Einen fertigen Adapter dafür wirst Du leider nirgens finden, da dieser die Umwandlung von VGA oder sonstwas zu was digitalem machen muß.

Eine andere Möglichkeit: das komplette Nootbock verbauen und per Netzwerkt ansteuern (vnc). Oder: neulich hab ich irgendwo eine Software gesehen die das Nootboock zum 2. Monitor umwandelt, über Netzwerk, da wurde denn der Lappi als 2. Monitor genutzt.

Ein Gruß


Tipp: besorg Dir ein gebrauchten TFT-Monitor und baue den ein.


----------



## loetmann (12. Dezember 2005)

genau den oberen Link meine ich mit "irgendwo im Forum". Du braucht dan eine Grafikkarte mit VEGA-Anschluß, siehe o.g. Link.
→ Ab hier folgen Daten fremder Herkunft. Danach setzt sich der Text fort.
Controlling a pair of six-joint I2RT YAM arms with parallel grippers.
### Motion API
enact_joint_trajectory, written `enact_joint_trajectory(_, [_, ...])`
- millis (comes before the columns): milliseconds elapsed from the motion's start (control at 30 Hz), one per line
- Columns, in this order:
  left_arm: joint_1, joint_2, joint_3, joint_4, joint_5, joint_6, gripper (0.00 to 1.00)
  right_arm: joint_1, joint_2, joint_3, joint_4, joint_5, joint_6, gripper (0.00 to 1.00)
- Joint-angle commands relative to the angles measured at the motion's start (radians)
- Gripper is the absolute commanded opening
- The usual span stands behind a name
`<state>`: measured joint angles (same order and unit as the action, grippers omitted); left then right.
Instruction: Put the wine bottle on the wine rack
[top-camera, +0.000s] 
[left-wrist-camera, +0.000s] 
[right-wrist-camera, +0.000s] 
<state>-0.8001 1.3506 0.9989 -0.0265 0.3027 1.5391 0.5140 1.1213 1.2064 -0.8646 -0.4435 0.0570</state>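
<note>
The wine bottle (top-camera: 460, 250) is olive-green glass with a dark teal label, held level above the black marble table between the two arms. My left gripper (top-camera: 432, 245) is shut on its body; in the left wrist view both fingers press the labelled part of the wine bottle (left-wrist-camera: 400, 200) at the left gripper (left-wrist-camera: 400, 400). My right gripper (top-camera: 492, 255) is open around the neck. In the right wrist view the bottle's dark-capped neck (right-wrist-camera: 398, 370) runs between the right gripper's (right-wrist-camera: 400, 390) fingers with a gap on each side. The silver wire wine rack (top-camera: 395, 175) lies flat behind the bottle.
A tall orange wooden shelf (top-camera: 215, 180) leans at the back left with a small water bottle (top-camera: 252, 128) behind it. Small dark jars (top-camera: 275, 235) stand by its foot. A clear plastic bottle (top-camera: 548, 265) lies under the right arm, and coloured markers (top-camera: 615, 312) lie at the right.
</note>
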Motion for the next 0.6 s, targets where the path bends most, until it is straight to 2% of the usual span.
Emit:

ohne Löten is nix, da kann ich nur auf den Tipp oben nochmal hinweisen.

Ein Gruß


----------



## loetmann (12. Dezember 2005)

appropo e-bay, ich habe dort auch so ein TFT mit _dazugehöriger_Grafikkarte_ vor langer Zeit ersteigert. War ein 16 Graustufen-TFT-Display. hab ich auch zum laufen bekommen (unter win98se), aber die Quallität war grottenschlecht. Da habe ich mit ein car-monitor bestellt, der läuft mit 800x480 (physikalisch), 800x600, 1024x768, und noch eins drüber (interpoliert aber gute Quallität). hat neben VGA auch 2 Video anschlüssen z.B: für'n Videorecorder oder Grafikkarte mit video-out.

Ein GRuß


----------



## chmee (13. Dezember 2005)

Notebook-TFT an GraKa anschließen kannst Du ausschließen.
http://www.pc-max.de/forum/showthread.php?&threadid=25978

Aber bei EBay gibt es ab und an 8-12" TFTs mit Ansteuerung, eher in der Car-TV-Ecke.
Manche haben auch einen 15pol.-Anschluß. Etwa ab 100EUR.
Einfach mal "car tft" eingeben.

mfg chmee


----------



## Alexander12 (15. Dezember 2005)

Hi.

Ja, das war das was Ich mir eigentlich vorgestellt habe, einen mit VGA-Anschluss.
Sind auch gar niht so teuer, musst nur richtig suchen.


MfG Alexander12


----------



## liquidbeats (24. August 2006)

Hi,

sachmal Alexander12, hast du da schon irgendwelche neuen Erkenntnisse sammeln können?
 Die ganze sache klingt Sehr Interesannt, und ich selbst Verfüge auch noch über 2 TFT-Displays aus Ausrangierten Laptops.


Grüße


----------